This is an automated email from the ASF dual-hosted git repository.
wenchen pushed a commit to branch master
in repository https://gitbox.apache.org/repos/asf/spark.git
The following commit(s) were added to refs/heads/master by this push:
new 76e4425efc2 [SPARK-42753] ReusedExchange refers to non-existent nodes
76e4425efc2 is described below
commit 76e4425efc22218fba04ad0aba8e6c1f6bb4954a
Author: Steven Chen <[email protected]>
AuthorDate: Wed Mar 22 09:28:18 2023 +0800
[SPARK-42753] ReusedExchange refers to non-existent nodes
### What changes were proposed in this pull request?
This PR addresses a rare bug with the EXPLAIN function and Spark UI that
can happen when AQE takes effect with multiple ReusedExchange nodes. The bug
causes the ReusedExchange to point to an unknown child since that child subtree
was "pruned" in a previous AQE iteration.

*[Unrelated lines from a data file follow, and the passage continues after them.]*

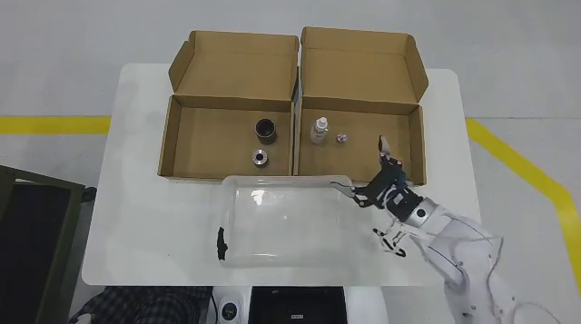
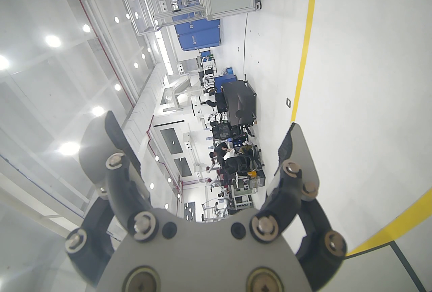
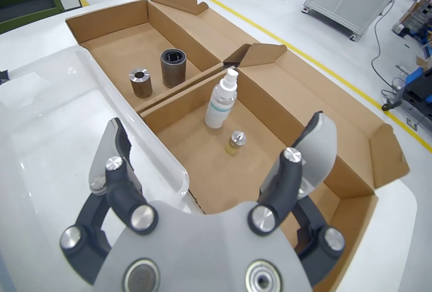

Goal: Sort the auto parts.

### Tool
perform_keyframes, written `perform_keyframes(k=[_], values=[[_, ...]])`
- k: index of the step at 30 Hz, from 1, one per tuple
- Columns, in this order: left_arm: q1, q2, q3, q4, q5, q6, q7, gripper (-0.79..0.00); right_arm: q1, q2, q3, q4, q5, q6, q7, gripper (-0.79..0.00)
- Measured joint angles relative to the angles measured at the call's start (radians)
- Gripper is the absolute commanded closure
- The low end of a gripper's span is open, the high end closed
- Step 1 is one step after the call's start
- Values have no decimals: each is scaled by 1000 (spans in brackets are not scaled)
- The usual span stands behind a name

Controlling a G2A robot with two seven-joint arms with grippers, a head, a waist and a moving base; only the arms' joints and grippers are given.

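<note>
A brown cardboard box [image 1: 168, 138] and its twin [image 1: 418, 142] stand against the far side of the clear plastic tray [image 1: 272, 180], which looks empty, so sorting seems nearly done. The right gripper [image 3: 216, 121] hangs over the tray's far right corner, jaws apart and empty. The left gripper [image 2: 201, 122], likewise spread, faces the hall. Beyond the tray stand a white spray bottle [image 3: 221, 101], a dark metal sleeve [image 3: 173, 67], a grey steel cylinder [image 3: 140, 82] and a small silver-capped fitting [image 3: 236, 143]. A small black thing [image 1: 219, 242] on the tray's near left rim is hard to identify, and it probably needs checking next.

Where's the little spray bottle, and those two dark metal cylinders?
spray bottle [image 3: 216, 109]: right wrist view, on its labelled body.
taller dark cylinder [image 3: 173, 70]: right wrist view, on its side wall.
shorter dark cylinder [image 3: 140, 86]: right wrist view, on its side wall.
</note>
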Motion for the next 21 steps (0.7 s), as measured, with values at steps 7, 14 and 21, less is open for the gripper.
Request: perform_keyframes(k=[7, 14, 21], values=[[0, 0, 0, 0, 0, 0, 0, -785, -89, 10, 92, -16, 2, 21, -50, -785], [0, 0, 0, 0, 0, 0, 0, -785, -105, 12, 107, -16, 3, 20, -59, -785], [0, 0, 0, 0, 0, 0, 0, -784, -105, 12, 107, -16, 3, 20, -59, -785]])
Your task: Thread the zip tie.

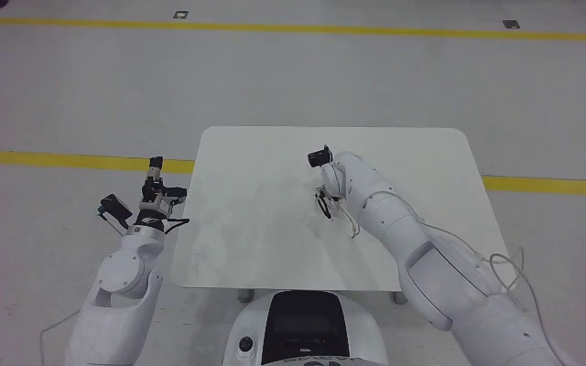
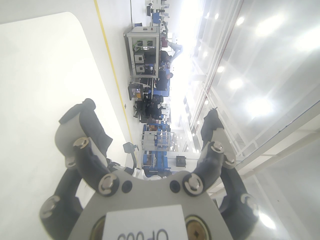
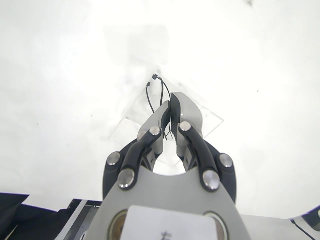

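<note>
Our right claw point(image 3: 172, 101) is pressed together on the zip tie point(image 3: 163, 88), pads clamped on its black strands. It hangs over the middle of the table point(image 1: 256, 165), fingers pointing down at it.

From the pads, two thin strands run on past the fingertips, each ending in a small block. We cannot tell whether this is one tie doubled over or two ties. Short tails stick out the other way, back toward the wrist. So the long axis lies roughly along the fingers, with the free ends beyond the tips and just above a clear plate point(image 3: 210, 118) lying flat on the table.

Our left claw point(image 2: 150, 111) is spread wide and empty. It sits off the table's left edge, well apart from the tie and pointing away from it.

We judge that threading needs a second grip on a free end, so the left claw must first cross rightward over the table to the right claw.
</note>
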Action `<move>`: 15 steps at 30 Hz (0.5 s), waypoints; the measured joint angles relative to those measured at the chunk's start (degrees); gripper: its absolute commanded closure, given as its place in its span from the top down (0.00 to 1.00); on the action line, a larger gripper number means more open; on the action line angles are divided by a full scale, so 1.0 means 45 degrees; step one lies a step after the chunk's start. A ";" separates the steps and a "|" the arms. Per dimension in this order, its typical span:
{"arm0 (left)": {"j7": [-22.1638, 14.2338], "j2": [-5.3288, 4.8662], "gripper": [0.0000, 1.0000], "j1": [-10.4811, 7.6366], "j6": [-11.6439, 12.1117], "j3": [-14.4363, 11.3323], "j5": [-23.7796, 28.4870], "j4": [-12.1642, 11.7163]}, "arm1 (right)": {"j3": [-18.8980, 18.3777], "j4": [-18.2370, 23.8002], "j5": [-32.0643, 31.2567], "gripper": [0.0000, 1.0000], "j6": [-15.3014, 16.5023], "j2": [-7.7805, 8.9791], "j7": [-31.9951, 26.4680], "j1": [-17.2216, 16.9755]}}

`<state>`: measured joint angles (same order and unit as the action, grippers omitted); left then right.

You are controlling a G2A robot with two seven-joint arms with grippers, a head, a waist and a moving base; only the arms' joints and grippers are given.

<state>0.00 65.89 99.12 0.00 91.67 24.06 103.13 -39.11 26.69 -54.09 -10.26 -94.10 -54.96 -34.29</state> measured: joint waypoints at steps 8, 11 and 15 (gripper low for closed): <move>0.0000 0.0000 1.00 0.0000 0.0000 0.0000 0.0000 0.0000 | -0.0330 0.1591 -0.0805 0.00 -0.0535 0.0459 -0.0468 -0.0649; 0.0000 0.0000 1.00 0.0000 0.0000 0.0000 0.0000 0.0000 | -0.0520 0.2333 -0.1165 0.00 -0.0789 0.0668 -0.0713 -0.0963; 0.0000 0.0000 1.00 0.0000 0.0000 0.0000 0.0000 0.0000 | -0.0819 0.3434 -0.1706 0.00 -0.0986 0.0973 -0.1043 -0.1454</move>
<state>0.00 65.89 99.12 0.00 91.67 24.06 103.13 -42.79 42.14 -61.77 -14.70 -89.72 -59.66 -40.83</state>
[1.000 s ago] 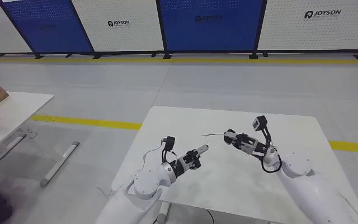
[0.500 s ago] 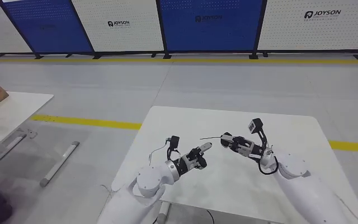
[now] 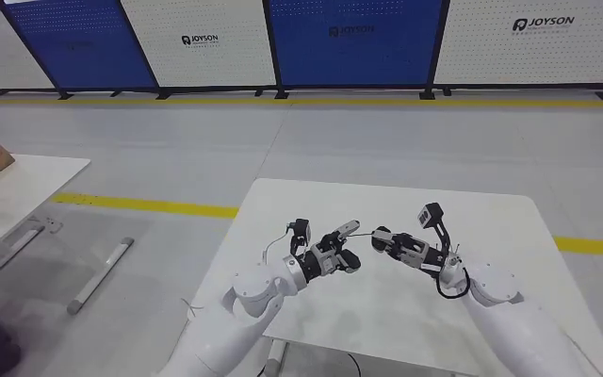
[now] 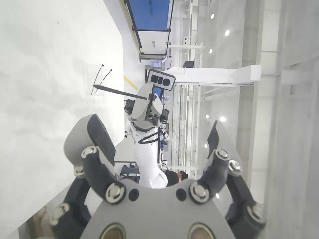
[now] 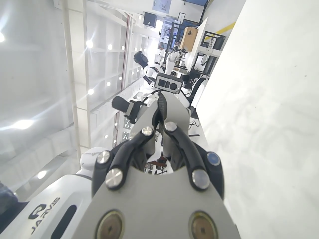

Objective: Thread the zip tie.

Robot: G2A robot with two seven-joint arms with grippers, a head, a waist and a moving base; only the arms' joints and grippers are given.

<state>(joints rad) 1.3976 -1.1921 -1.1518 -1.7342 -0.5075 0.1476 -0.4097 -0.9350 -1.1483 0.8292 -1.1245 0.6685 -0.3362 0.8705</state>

This PR fixes the issue by finding all the ReusedExchange nodes in the tree
that have a `child` node that has NOT been processed in the final plan (meaning
it has no ID or it has an incorrect ID generated from the previous AQE
iteration). It then traverses the child subtree and generates correct IDs for
them. We print this missing subtree in a new section called `Adaptively
Optimized Out Exchanges`.
### Why are the changes needed?
Below is an example to demonstrate the root cause:
> AdaptiveSparkPlan
> |-- SomeNode X (subquery xxx)
> |-- Exchange A
> |-- SomeNode Y
> |-- Exchange B
>
> Subquery:Hosting operator = SomeNode Hosting Expression = xxx
dynamicpruning#388
> AdaptiveSparkPlan
> |-- SomeNode M
> |-- Exchange C
> |-- SomeNode N
> |-- Exchange D
>
Step 1: Exchange B is materialized and the QueryStage is added to stage
cache
Step 2: Exchange D reuses Exchange B
Step 3: Exchange C is materialized and the QueryStage is added to stage
cache
Step 4: Exchange A reuses Exchange C
Then the final plan looks like:
> AdaptiveSparkPlan
> |-- SomeNode X (subquery xxx)
> |-- Exchange A -> ReusedExchange (reuses Exchange C)
>
>
> Subquery:Hosting operator = SomeNode Hosting Expression = xxx
dynamicpruning#388
> AdaptiveSparkPlan
> |-- SomeNode M
> |-- Exchange C -> PhotonShuffleMapStage ....
> |-- SomeNode N
> |-- Exchange D -> ReusedExchange (reuses Exchange B)
>
As a result, the ReusedExchange (reuses Exchange B) will refer to a
non-exist node.
### Does this PR introduce _any_ user-facing change?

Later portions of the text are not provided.